Tribal Advocates Decry 'Unequal’ Treatment for Tax-Exempt Projects

The National Congress of American Indians is urging Treasury Secretary Tim Geithner to look into the Internal Revenue Service’s “unequal treatment of tribal government entities” for projects financed with tax-exempt bonds.

Jefferson Keel, the president of the group, told Geithner in a recent letter that IRS auditors have severely limited what projects tribal governments can finance with tax-exempt bonds by “creating the restrictive 'essential government function’ test that applies to no other government entity.”

The test has been the crux of a long-standing dispute between tribal issuers and the IRS over what types of projects tribes can finance with tax-exempt bonds. State and local governments, which do not have to pass the test, can issue tax-exempt debt to finance projects like municipal golf courses and hotels. But the IRS contends that some tribal governments are building high-end golf courses and other projects for commercial and nonessential government purposes. As a result, the bonds used to finance these projects cannot be tax-exempt, according to the service.

The debate reached a boiling point in 2005 when the IRS mistakenly released a field service advice memo pertaining to a 2002 audit of a bond-financed golf course built by the Las Vegas Paiute Tribe that suggested it might not be able to prevail if it were legally challenged over the issue.

Keel said in his Dec. 18 letter that the IRS is “engaged in a broad and unprecedented effort to audit tribal government programs that are providing for the welfare of their citizens.” He called for the Treasury to provide “clear policy guidance to the IRS that respects the sovereign status of tribal governments.”

Meanwhile, a Treasury official sent a recent letter to Sen. Herb Kohl, D-Wis., that said while the department will continue to monitor its methodology for setting the credit rate for tax-credit bonds, it cannot legally permit the market to set the rate.

“It should be recognized that structural constraints and the deep interest subsidy, as well as statutory provisions, limit Treasury’s ability to allow the market to set rates on tax-credit bonds,” wrote Kim Wallace, Treasury’s assistant secretary for legislative affairs. “Legislative structural reform would be required to allow for market rate-setting on tax-credit bonds.”

The Jan. 7 letter came in response to Kohl’s expressed concerns that the Treasury is hurting issuers by setting the rate below the market rate. In a Nov. 24 letter to the department, Kohl said several of his constituents had complained about the current rate-setting mechanism.

Specifically, he said single-A and double-A rated issuers trying to sell qualified school construction bonds — which are supposed to provide tax credits equal to 100% of interest costs — had to tack on supplemental interest coupons of 1.1% because the credit rates were set too low to attract buyers.

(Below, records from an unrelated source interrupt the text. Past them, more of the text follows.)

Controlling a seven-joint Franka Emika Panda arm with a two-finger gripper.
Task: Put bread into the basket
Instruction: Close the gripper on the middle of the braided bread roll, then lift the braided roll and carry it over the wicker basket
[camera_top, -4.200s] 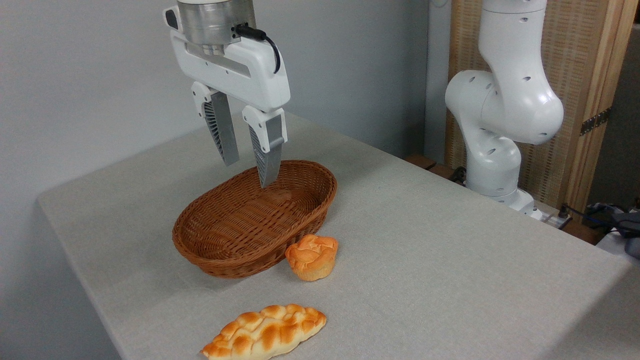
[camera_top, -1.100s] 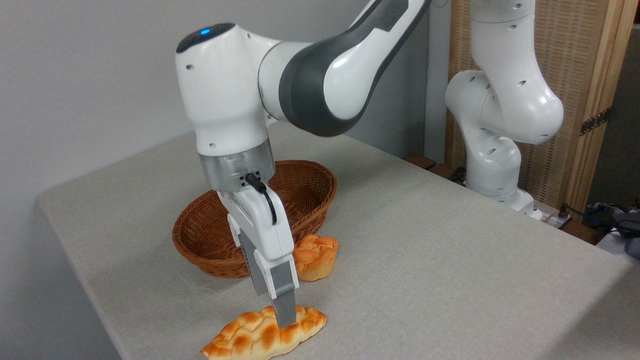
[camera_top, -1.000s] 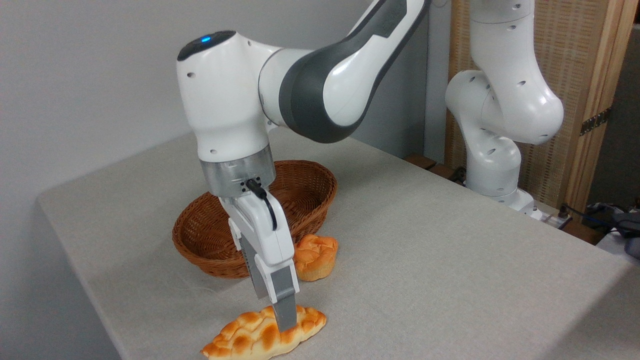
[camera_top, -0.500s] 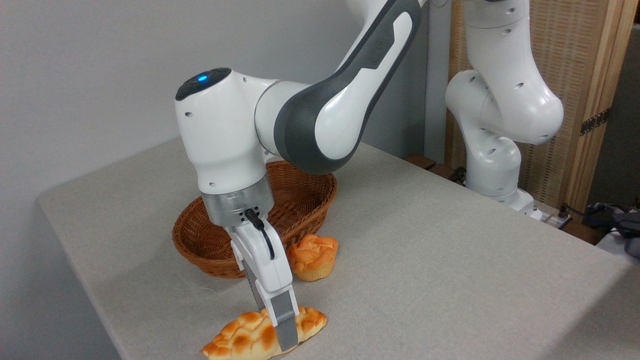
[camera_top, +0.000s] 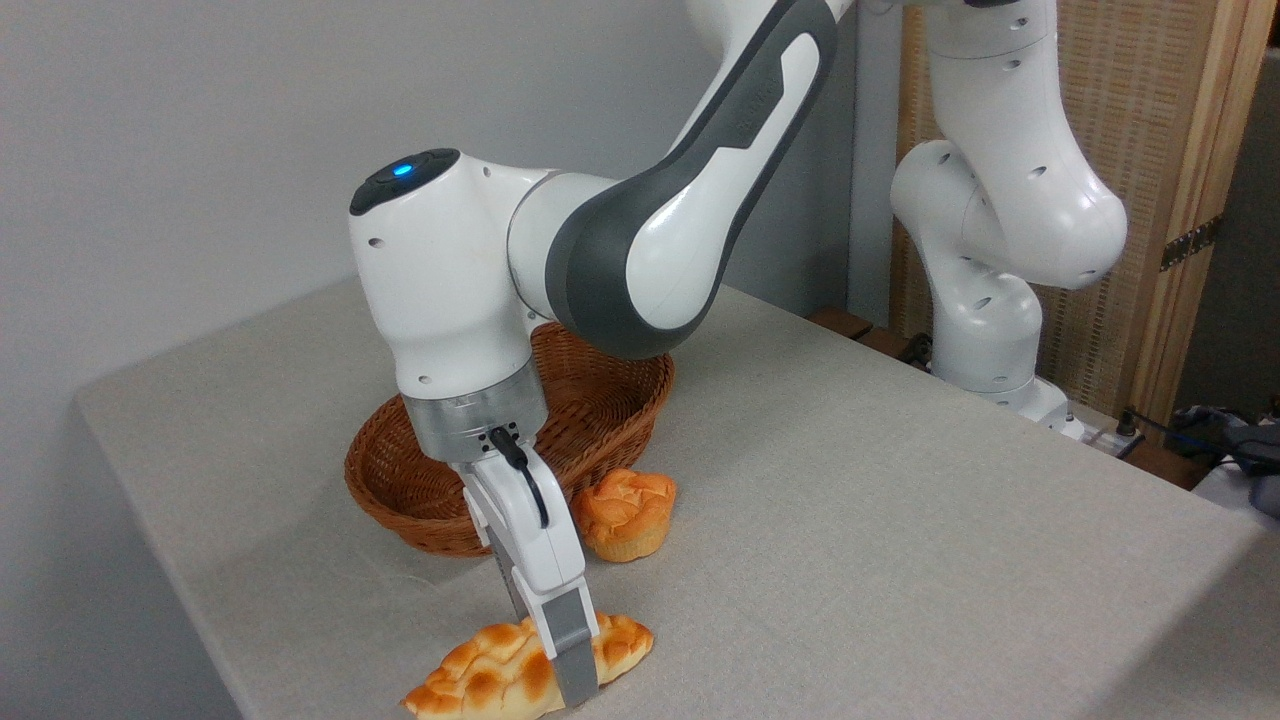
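Observation:
The bread (camera_top: 478, 678), a long braided golden loaf, lies flat at the table's front edge. My gripper (camera_top: 555, 668) stands over its right half, pointing down, its jaws apart across the loaf. The near finger (camera_top: 570, 645) reaches down in front of the crust. The far finger is mostly hidden behind the near one and the loaf. I cannot see either finger pressing the bread. The brown wicker basket (camera_top: 398, 482) sits behind the wrist and holds nothing that I can see; the arm covers part of it.
A small round orange bun (camera_top: 626, 512) sits against the basket's front right side, close behind my gripper. The grey table (camera_top: 880, 520) drops off just in front of the loaf and at the left. The arm's base (camera_top: 985, 330) stands at the back right.
From above the basket, the gripper swung to the loaf. In the last second it sank lower, so the near finger now reaches past the loaf's front side. The bread has not moved.

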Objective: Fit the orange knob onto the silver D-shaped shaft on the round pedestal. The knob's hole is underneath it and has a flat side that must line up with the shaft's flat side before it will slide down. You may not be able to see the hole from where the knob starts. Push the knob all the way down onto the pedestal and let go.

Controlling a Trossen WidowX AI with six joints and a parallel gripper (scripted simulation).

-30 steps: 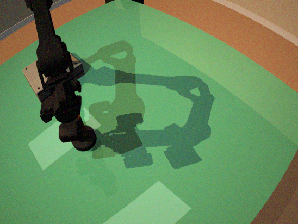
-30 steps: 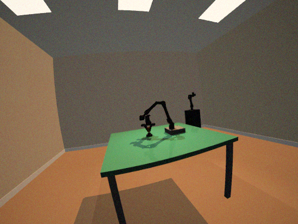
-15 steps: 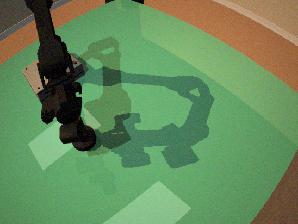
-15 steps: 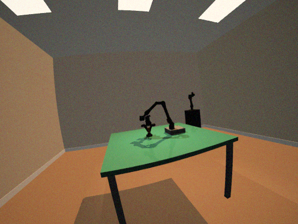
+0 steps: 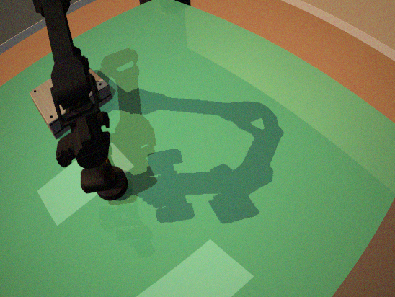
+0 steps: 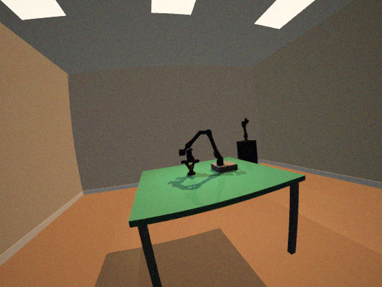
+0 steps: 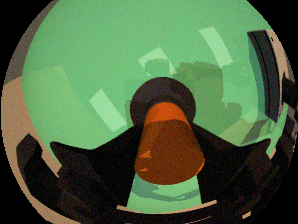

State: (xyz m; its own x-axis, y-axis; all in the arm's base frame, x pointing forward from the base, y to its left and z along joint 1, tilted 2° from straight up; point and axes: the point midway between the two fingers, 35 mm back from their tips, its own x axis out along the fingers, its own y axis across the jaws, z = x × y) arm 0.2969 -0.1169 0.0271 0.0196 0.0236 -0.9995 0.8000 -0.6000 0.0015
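The arm (image 5: 68, 72) is matt black with a faint brown tinge, built of blocky links joined by rounded housings. It rises from a pale grey square base plate (image 5: 43, 102) with small dark screw holes at its corners. The gripper (image 7: 166, 183) has two dark, wedge-shaped fingers.

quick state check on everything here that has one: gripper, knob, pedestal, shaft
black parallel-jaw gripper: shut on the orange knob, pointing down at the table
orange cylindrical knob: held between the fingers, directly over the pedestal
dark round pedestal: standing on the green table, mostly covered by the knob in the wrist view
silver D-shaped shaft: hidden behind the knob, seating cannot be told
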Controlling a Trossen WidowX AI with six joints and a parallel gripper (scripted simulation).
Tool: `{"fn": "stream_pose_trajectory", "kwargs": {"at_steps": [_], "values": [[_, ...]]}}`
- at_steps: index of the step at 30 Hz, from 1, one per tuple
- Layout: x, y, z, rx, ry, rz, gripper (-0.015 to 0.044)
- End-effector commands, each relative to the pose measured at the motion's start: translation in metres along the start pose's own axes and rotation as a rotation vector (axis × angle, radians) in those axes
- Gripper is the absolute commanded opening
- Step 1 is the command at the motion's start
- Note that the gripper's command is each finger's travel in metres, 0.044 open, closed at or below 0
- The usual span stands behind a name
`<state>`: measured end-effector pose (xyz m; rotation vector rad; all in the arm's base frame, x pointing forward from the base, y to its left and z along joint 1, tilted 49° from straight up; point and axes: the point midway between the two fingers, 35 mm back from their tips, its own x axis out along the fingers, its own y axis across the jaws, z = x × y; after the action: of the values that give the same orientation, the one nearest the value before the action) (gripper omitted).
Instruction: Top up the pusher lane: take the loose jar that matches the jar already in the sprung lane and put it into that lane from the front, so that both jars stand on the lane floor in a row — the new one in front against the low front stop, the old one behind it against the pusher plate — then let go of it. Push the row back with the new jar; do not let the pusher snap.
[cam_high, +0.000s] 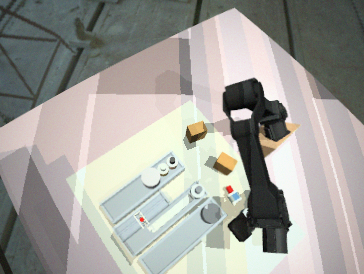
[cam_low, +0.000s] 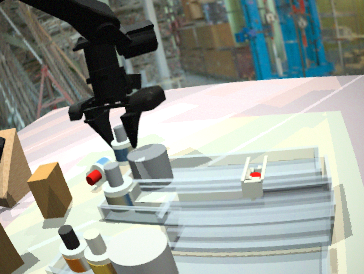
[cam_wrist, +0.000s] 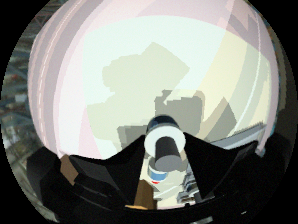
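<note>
The gripper (cam_low: 121, 137) hangs over the table (cam_high: 125, 90) with its fingers (cam_low: 106, 131) half closed on either side of the grey cap of a blue-banded jar (cam_low: 120, 146), which stands upright just beside a lane (cam_low: 280, 172). Whether the pads press the cap is hard to make out. In the top view the arm (cam_high: 257, 165) hides this jar. To the right, the pusher (cam_low: 252, 182) shows a red dot.

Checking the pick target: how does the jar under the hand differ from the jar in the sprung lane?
The loose jar stands on the mat, between the hand's fingers; the lane jar stands inside its clear lane, untouched. Both are upright and grey-capped.
</note>
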<state>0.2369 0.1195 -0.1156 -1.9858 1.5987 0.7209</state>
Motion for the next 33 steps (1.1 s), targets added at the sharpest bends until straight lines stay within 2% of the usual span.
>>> {"fn": "stream_pose_trajectory", "kwargs": {"at_steps": [1, 3, 8, 9, 19, 25, 33], "values": [[0.001, 0.0, 0.0, -0.002, 0.002, -0.002, 0.0151], [0.001, 0.0, 0.0, -0.002, 0.002, -0.002, 0.0138], [-0.019, -0.001, 0.0, -0.003, -0.002, -0.002, 0.0006], [-0.027, -0.001, 0.001, -0.004, -0.003, -0.002, 0.0], [-0.104, 0.008, -0.007, -0.005, -0.003, 0.0, 0.0], [-0.105, 0.006, -0.01, 0.027, -0.004, 0.0, 0.0], [-0.095, -0.014, -0.047, 0.409, -0.017, 0.002, 0.0]]}}
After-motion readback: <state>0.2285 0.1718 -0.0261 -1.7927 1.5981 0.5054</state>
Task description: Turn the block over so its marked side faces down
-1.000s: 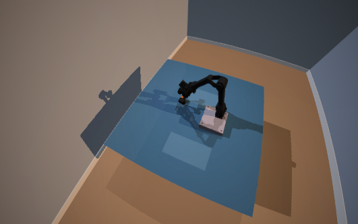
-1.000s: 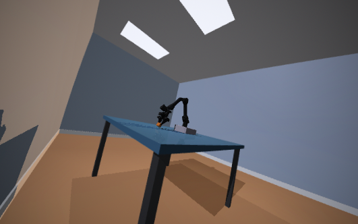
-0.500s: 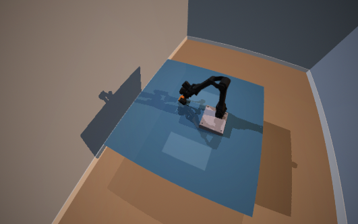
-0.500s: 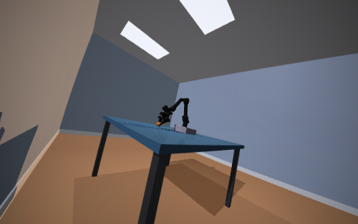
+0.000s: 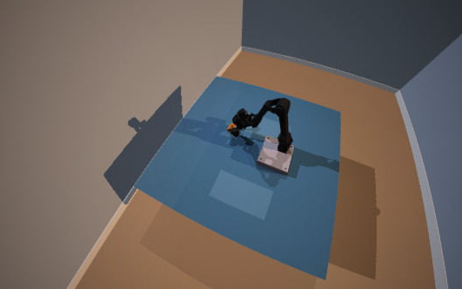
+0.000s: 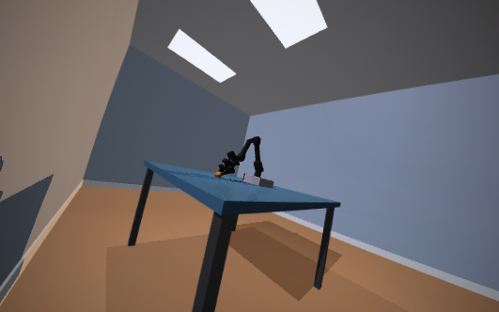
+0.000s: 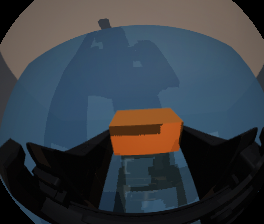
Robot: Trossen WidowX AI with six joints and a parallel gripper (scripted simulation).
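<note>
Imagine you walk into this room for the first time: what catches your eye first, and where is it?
The bright orange block stands out first, clamped in the black arm's end effector low over the far part of the blue table. Next comes the arm's pale base plate near the table's middle. Then the two white ceiling lights overhead.

Bench (image 6: pixel 272 201): blue top, four dark legs (image 6: pixel 212 263). Floor (image 6: pixel 113 277): brown wood, pale skirting. Walls: tan (image 5: pixel 61 65), dark grey (image 5: pixel 344 30), blue-grey (image 6: pixel 371 164). Ceiling: two bright light panels (image 6: pixel 201 55).
</note>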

Kohl’s constituents want the Treasury to consider actual sales results when setting credit rates.

The Treasury tweaked how it set rates last year, but many market participants still complain that rates fail to accurately mirror market conditions, often forcing the sale of supplemental coupons. Originally, the rate was based the daily rate on taxable bonds rated double-A, but the Treasury broadened the sample it uses to set the rate to taxable bonds with ratings ranging from single-A to triple-B from various market sectors.